Hitherto the grain grower had been
in the background when it came to marketing and handling
grain. He was away out in the country somewhere busy
plowing, busy seeding, busy harvesting, busy something-or-other.
He was a Farm Hand who so “tuckered himself
out” during daylight that he was glad to pry
off his wrinkled boots and lie down when it got dark
in order to yank them on again, when the rooster crowed
at dawn, for the purpose of “tuckering himself
out” all over again. It was true that
without him there would have been no grain to handle;
equally true that without the grain dealers the farmer
would have been in difficulty if he tried to hunt
up individual consumers to buy his wheat. The
farmer interfering in the established grain trade
was something new and it was not to be supposed that
when the surprise of it wore off things were not liable
to happen.
The farmer was quick to infer that
the action of the bank in cutting off the trading
company’s credit without apparent cause was another
move of the opposing forces. It was so palpably
a vital spot at which to strike.
This time, however, the threatening
cloud evaporated almost as soon as it appeared.

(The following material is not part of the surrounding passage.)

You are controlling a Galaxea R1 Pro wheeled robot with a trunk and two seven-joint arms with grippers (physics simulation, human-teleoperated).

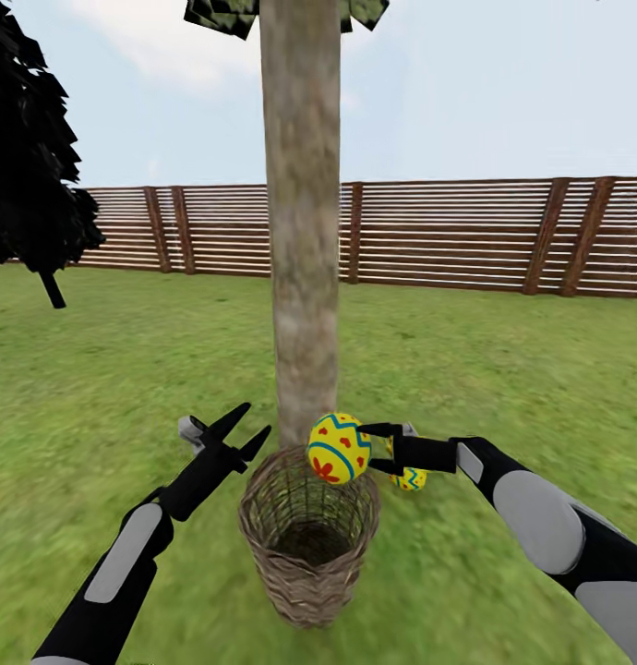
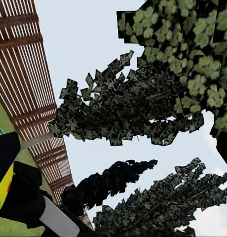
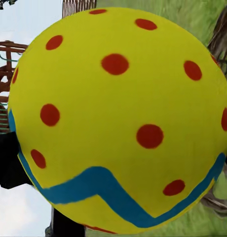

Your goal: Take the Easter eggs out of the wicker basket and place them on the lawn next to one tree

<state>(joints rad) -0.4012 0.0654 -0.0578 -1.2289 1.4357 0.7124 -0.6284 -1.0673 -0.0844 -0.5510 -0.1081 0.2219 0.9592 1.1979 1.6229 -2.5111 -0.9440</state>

The manager, W. H. Machaffie, resigned and assumed
the management of another bank. He was a far-sighted
financier, Mr. Machaffie, and almost the first account
he sought for the Home Bank was that of the Grain
Growers’ Grain Company. The Home Bank was
new in the West and in the East it had been an old
loan company without big capitalistic interests, its
funds being derived mostly from small depositors;
but while at that time it was not among the wealthiest
banking institutions of the country, it was quite able
to supply full credit facilities.
The opportunity for the farmers’
company and the young bank to get together to mutual
advantage was too good to be overlooked. Under
the banking laws of Canada valuable special privileges
are granted in view of the important part which the
banks play in the country’s development.
Government returns indicate that the greater part
of the business done by banks is carried on upon their
deposits. If the working people and the farmers,
as is generally accepted, form the majority of these
depositors of money in banks, then were not many loans
which went to monopolistic interests being used against
the very people who furnished the money? If
the farmers could acquire stock in a bank of their
own, would they not be in a position to finance their
own requirements rather than those of corporations
which might be obtaining unreasonable profits from
the people at large? Such an investment would
be safe and productive at the same time that it strengthened
the farmers’ hands in their effort to do their
own trading.
With all this in view the directors
of the Grain Growers’ Grain Company made a heavy
investment in Home Bank stock and were appointed sole
brokers to sell a large block of the bank’s stock
to Western farmers, working men and merchants.
On the sale of this they were to receive a commission
which would, they expected, be enough to cover the
expense of placing the stock. As the business
expanded the Company would be assured of an extended
line of credit as it was needed.
And the business certainly was expanding.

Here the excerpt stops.